The financial impact of poor hospital equipment management

Beyond productivity loss, lack of real-time asset visibility generates cascading financial consequences. Hospitals frequently over-purchase mobile medical equipment due to uncertainty around availability. Industry estimates suggest over-acquisition can reach 10–20% of actual operational need. At the same time, utilization studies conducted before RTLS deployment often reveal equipment utilization rates as low as 35–40%.

When devices cannot be found, organizations resort to temporary rentals, urgent procurement or internal reallocations. Healthcare IoT market analyses indicate that real-time asset tracking can reduce equipment rental costs by 20–30%. The paradox is clear: hospitals often own enough equipment – they simply lack visibility.

Why RTLS is the gold standard for hospital asset tracking ?

To address these inefficiencies, healthcare organizations are increasingly implementing Real-Time Location Systems (RTLS) as a core infrastructure layer. An RTLS healthcare solution enables continuous, automated indoor tracking of mobile assets across complex hospital environments.
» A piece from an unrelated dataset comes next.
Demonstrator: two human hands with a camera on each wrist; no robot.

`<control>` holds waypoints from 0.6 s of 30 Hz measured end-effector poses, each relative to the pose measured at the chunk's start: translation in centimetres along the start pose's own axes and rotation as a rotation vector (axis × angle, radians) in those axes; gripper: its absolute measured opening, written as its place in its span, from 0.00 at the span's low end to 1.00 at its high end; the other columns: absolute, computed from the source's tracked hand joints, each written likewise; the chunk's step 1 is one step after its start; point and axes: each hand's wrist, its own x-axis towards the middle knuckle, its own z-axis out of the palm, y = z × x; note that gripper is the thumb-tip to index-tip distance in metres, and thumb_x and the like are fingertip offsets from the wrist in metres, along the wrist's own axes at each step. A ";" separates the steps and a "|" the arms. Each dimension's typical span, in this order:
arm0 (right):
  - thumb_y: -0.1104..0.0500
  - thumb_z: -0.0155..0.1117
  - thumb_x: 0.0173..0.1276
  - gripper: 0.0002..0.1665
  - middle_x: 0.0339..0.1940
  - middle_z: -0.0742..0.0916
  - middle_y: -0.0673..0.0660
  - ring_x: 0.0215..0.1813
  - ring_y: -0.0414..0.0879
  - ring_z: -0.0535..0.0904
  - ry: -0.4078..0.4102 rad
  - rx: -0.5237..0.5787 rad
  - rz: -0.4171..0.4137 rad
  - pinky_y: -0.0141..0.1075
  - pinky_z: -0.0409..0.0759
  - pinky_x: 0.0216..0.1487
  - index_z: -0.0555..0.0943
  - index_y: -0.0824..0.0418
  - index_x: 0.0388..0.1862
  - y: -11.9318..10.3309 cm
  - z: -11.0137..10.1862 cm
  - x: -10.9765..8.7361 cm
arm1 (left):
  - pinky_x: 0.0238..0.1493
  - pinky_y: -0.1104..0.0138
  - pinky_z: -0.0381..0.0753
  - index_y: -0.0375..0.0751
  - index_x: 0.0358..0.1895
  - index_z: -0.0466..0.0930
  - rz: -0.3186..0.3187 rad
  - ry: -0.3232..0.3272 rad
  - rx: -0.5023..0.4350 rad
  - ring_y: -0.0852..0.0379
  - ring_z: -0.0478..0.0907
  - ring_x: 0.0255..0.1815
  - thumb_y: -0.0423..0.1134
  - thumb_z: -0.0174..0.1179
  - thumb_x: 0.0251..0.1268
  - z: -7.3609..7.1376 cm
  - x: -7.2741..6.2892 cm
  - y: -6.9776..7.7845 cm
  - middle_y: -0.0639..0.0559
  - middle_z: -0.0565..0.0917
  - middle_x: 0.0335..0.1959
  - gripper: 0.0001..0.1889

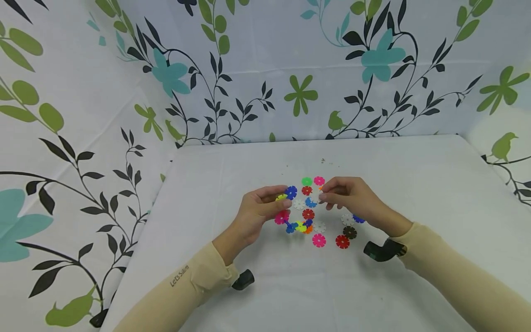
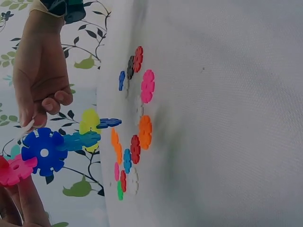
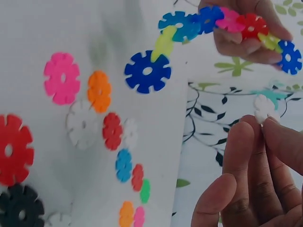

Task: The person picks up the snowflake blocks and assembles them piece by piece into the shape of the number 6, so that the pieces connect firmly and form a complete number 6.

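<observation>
Disc chain (image 3: 232, 21) in the left grip (image 1: 251, 214), white disc (image 3: 264, 106) in the right

The chain, a run of notched plastic discs slotted edge to edge, lies to the left of the right grip (image 1: 356, 200) and close to it. The left grip is curled round the chain near its far end; the right fingertips pinch the single white disc. In the head view, that disc is about level with the chain's far blue disc (image 1: 291, 192), just beside it and apart. From there the chain's long axis runs back toward the wearer, then bends right into a low tail. Whether the tail touches the counter (image 1: 435, 184) I cannot tell.

The left grip is nearer the chain, the right nearer a four-disc group of white, blue, red and a dark disc (image 1: 350, 232), which lies below its wrist. More loose discs (image 1: 308, 214) lie between the hands, and a pink disc (image 1: 319, 240) sits nearest the wearer.

The counter has a white covering. Behind it and to the left hangs patterned cloth (image 1: 257, 46) with leaves, birds and blue flowers.
</observation>
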 end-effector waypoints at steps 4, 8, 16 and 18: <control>0.50 0.69 0.71 0.17 0.42 0.90 0.57 0.41 0.51 0.86 0.009 0.026 -0.029 0.52 0.79 0.47 0.82 0.59 0.50 -1.0 0.3 -0.2 | 0.53 0.61 0.83 0.41 0.60 0.83 0.002 -0.005 0.015 0.47 0.84 0.52 0.36 0.69 0.66 0.1 -0.1 0.1 0.45 0.84 0.54 0.19; 0.50 0.69 0.71 0.17 0.42 0.90 0.56 0.41 0.51 0.86 0.020 0.055 -0.045 0.48 0.80 0.47 0.82 0.60 0.51 -1.7 0.6 -0.3 | 0.53 0.61 0.83 0.41 0.60 0.84 0.005 -0.020 0.025 0.46 0.84 0.52 0.37 0.69 0.66 0.3 -0.1 0.1 0.45 0.85 0.52 0.19; 0.51 0.68 0.72 0.17 0.42 0.90 0.55 0.41 0.52 0.86 0.065 0.090 -0.080 0.43 0.80 0.44 0.82 0.60 0.53 -2.5 1.0 -0.4 | 0.53 0.60 0.83 0.42 0.59 0.85 0.005 -0.037 0.041 0.36 0.82 0.54 0.37 0.69 0.66 0.3 -0.2 0.0 0.45 0.86 0.50 0.19; 0.52 0.68 0.72 0.17 0.43 0.90 0.55 0.41 0.52 0.86 0.073 0.105 -0.094 0.42 0.81 0.43 0.82 0.61 0.53 -2.6 1.1 -0.4 | 0.53 0.60 0.83 0.41 0.59 0.85 0.008 -0.044 0.041 0.35 0.81 0.55 0.37 0.69 0.66 0.3 -0.2 0.0 0.45 0.86 0.49 0.18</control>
Unlike barcode systems or manual audits that depend on human intervention, RTLS operates passively and continuously, delivering live data without disrupting clinical workflows.

How RTLS works in a hospital environment (Pole Star architecture) ?
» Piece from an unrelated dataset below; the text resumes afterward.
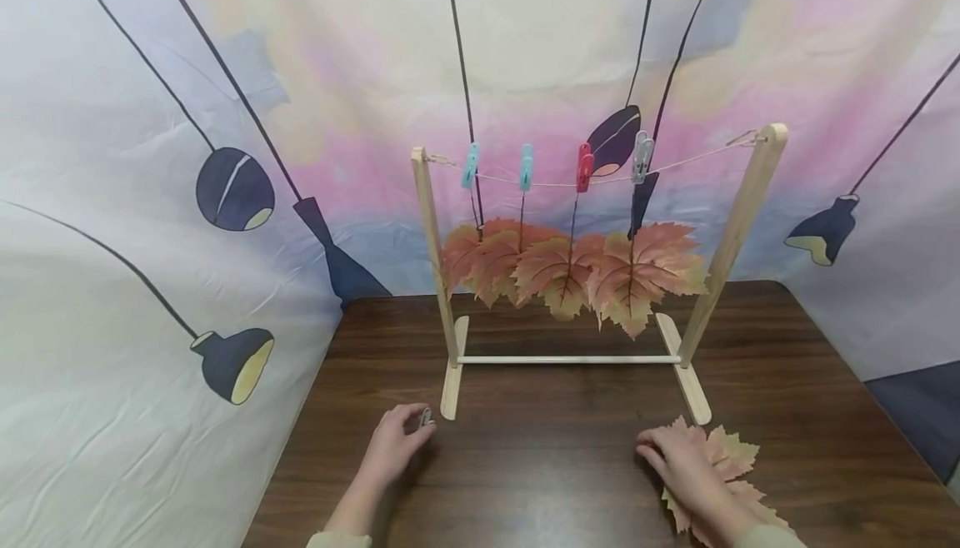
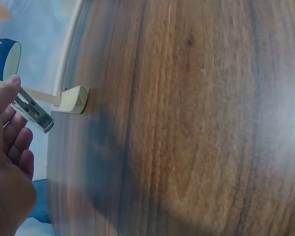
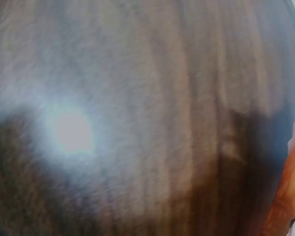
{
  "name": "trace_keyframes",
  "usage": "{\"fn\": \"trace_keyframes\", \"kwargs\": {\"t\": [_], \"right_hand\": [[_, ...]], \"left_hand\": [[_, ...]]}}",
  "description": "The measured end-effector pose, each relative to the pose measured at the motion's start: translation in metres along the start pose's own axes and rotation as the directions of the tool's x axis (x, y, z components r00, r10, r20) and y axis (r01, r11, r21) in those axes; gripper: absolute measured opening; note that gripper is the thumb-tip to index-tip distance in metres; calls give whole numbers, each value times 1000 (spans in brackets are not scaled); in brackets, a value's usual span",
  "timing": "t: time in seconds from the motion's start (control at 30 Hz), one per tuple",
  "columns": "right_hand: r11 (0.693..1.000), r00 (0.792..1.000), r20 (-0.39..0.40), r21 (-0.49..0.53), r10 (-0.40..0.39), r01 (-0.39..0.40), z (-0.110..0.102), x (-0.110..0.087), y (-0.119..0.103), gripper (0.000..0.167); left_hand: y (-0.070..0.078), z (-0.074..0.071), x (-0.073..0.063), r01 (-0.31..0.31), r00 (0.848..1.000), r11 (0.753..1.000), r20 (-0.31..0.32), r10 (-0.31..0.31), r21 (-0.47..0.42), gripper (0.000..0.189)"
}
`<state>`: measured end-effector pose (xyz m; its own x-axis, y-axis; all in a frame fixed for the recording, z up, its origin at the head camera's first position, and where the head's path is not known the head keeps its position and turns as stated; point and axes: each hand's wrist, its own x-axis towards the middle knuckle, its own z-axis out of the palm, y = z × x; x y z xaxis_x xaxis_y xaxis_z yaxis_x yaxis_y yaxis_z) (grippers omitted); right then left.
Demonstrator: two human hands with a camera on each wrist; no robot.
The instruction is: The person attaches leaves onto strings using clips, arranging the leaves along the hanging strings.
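My left hand (image 1: 393,444) pinches a grey clothespin (image 2: 34,112) between thumb and fingers, just left of the wooden rack's near left foot. My right hand (image 1: 678,465) is above some loose artificial maple leaves (image 1: 738,456) at the right; its fingers are loosely bent, with nothing seen between them. On the rack (image 1: 738,240), a string carries two light blue clothespins (image 1: 527,167), a red clothespin (image 1: 584,168) and a clear grey clothespin (image 1: 641,158). Below them hang several orange-and-green maple leaves (image 1: 558,273) by their stems.
The rack stands on the brown wooden table (image 1: 540,465), its white crossbar (image 1: 570,360) low between the two feet. Behind and beside the table hangs a cloth backdrop (image 1: 360,98) printed with dark lamps.
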<state>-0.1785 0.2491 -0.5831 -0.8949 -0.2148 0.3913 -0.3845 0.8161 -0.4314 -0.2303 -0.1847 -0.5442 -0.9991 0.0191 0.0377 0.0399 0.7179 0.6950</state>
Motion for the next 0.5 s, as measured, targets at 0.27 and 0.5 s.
{"fn": "trace_keyframes", "kwargs": {"t": [0.27, 0.5], "right_hand": [[998, 998, -27, -1, 58, -58, -11, 9, -5, 12], [997, 994, -84, 18, 73, -71, -22, 19, -7, 8]], "left_hand": [[18, -4, 8, -61, 998, 997, -31, 59, -47, 34], [39, -9, 19, -127, 991, 986, -58, 122, -110, 29]]}}
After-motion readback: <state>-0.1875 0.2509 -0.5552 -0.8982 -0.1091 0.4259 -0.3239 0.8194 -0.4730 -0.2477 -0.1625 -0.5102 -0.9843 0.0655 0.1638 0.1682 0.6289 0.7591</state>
In a hospital deployment powered by Pole Star, the system leverages existing infrastructure while minimizing operational disruption. Mobile medical equipment is equipped with Bluetooth Low Energy (BLE) tags that continuously emit low-energy signals. These signals are captured by the hospital’s existing Wi-Fi access points or BLE receivers, allowing the positioning engine NAO® Track to calculate precise indoor locations in real time.
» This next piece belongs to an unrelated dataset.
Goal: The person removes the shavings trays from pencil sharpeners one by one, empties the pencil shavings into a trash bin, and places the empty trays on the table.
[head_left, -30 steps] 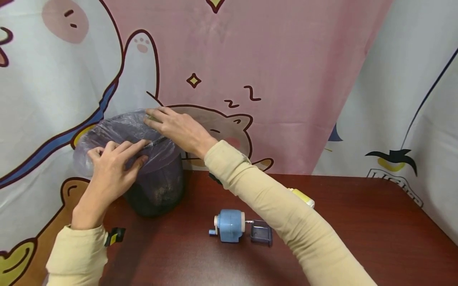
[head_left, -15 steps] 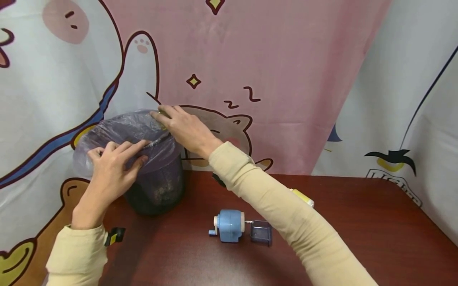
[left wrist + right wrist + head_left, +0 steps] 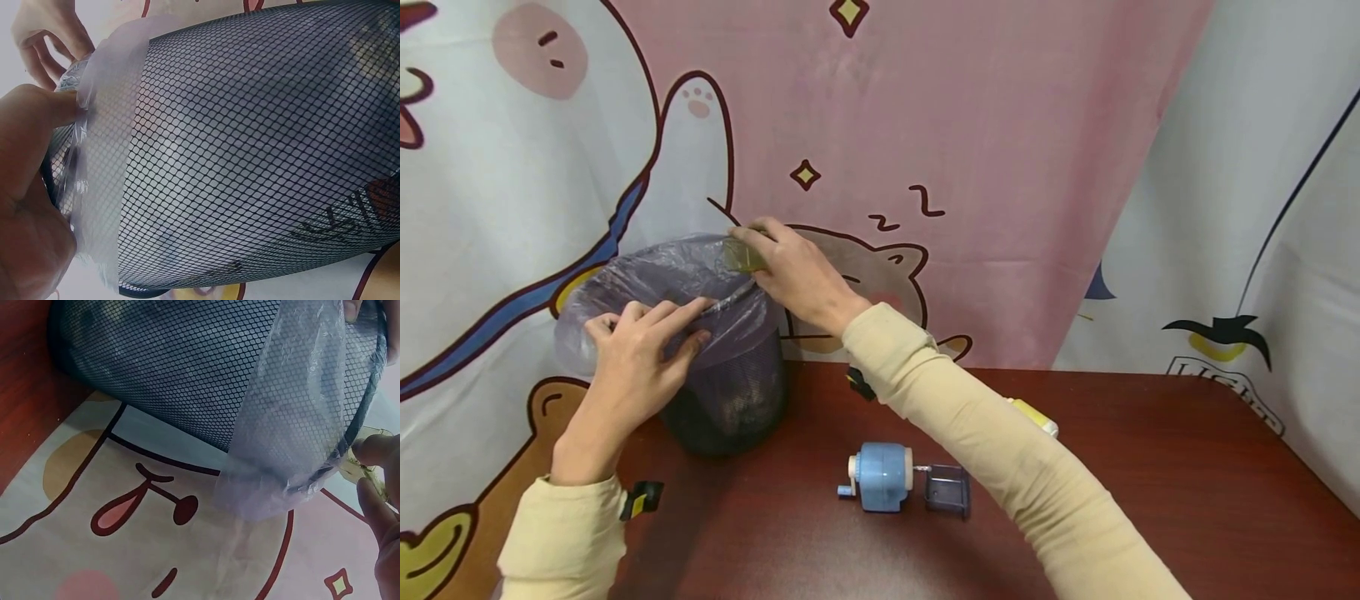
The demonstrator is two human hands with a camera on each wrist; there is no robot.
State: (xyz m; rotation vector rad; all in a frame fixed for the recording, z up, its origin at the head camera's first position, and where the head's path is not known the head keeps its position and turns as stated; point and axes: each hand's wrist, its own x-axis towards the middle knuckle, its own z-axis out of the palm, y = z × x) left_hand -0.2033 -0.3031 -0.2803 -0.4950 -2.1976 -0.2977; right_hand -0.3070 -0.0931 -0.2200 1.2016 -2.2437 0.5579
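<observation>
A black mesh trash can stands at the back left, lined with a thin purple trash bag folded over its rim. My left hand grips the near rim through the bag; in the left wrist view its thumb presses the bag's outside. Over the right side of the rim, my right hand pinches a small yellowish see-through piece. Seen by the right wrist, that piece sits between thumb and fingers beside the rim; its exact kind is unclear.
On the brown table lies a blue hand-crank pencil sharpener, with a dark see-through drawer at its right. A yellow-and-white object is partly hidden behind the right sleeve. A patterned cloth hangs behind.
My right hand has moved a little to the right along the rim, and more of the yellowish piece shows. The left hand keeps its place on the rim.
</observation>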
Asset positions are then displayed through NAO® Viewer, a web-based supervision platform accessible to nurses, physicians and operational managers. From an interactive floor map, users can instantly search for equipment, identify the nearest available device, check its last known position and analyze movement or utilization patterns. NAO® Flow complements this architecture by providing workflow analytics and operational insights, enabling leadership teams to monitor asset circulation and dwell times across departments.

Because the system relies primarily on BLE technology and existing network infrastructure, deployment can scale across large hospital surfaces without heavy hardware investment. The technology itself is defined as a system capable of automatically identifying and tracking the location of objects or people in real time within a defined space.

The broader market reflects this structural shift. According to Grand View Research, the healthcare RTLS market exceeded $1.8 billion in 2022 and is projected to grow at over 17% annually. By transforming physical asset movement into actionable digital data, RTLS shifts hospital equipment management from reactive searching to measurable, real-time operational intelligence.

Measurable impact of RTLS in hospitals

Published RTLS deployments in healthcare environments consistently report substantial operational improvements, including up to 50–80% reduction in equipment search time and 15–25% improvement in equipment utilization rates.

These gains translate into more predictable workflows, faster access to diagnostic tools and improved coordination across departments. For hospital executives, the implications are strategic: better capital allocation, reduced redundant purchasing and measurable return on existing assets. For software integrators and healthcare IT providers, RTLS becomes a powerful integration layer connecting physical infrastructure with CMMS platforms, hospital information systems and broader IoT healthcare ecosystems.

RTLS and the future of smart hospitals

Healthcare systems face mounting structural pressures: workforce shortages, constrained budgets and rising patient volumes. Hospital asset tracking powered by RTLS delivers operational transparency, measurable KPIs and scalable infrastructure ready to support advanced analytics and AI-driven optimization.

Hospitals do not lack equipment – they often lack visibility. In modern healthcare environments, Real-Time Location Systems (RTLS) are emerging as the most scalable and ROI-positive solution for hospital asset tracking.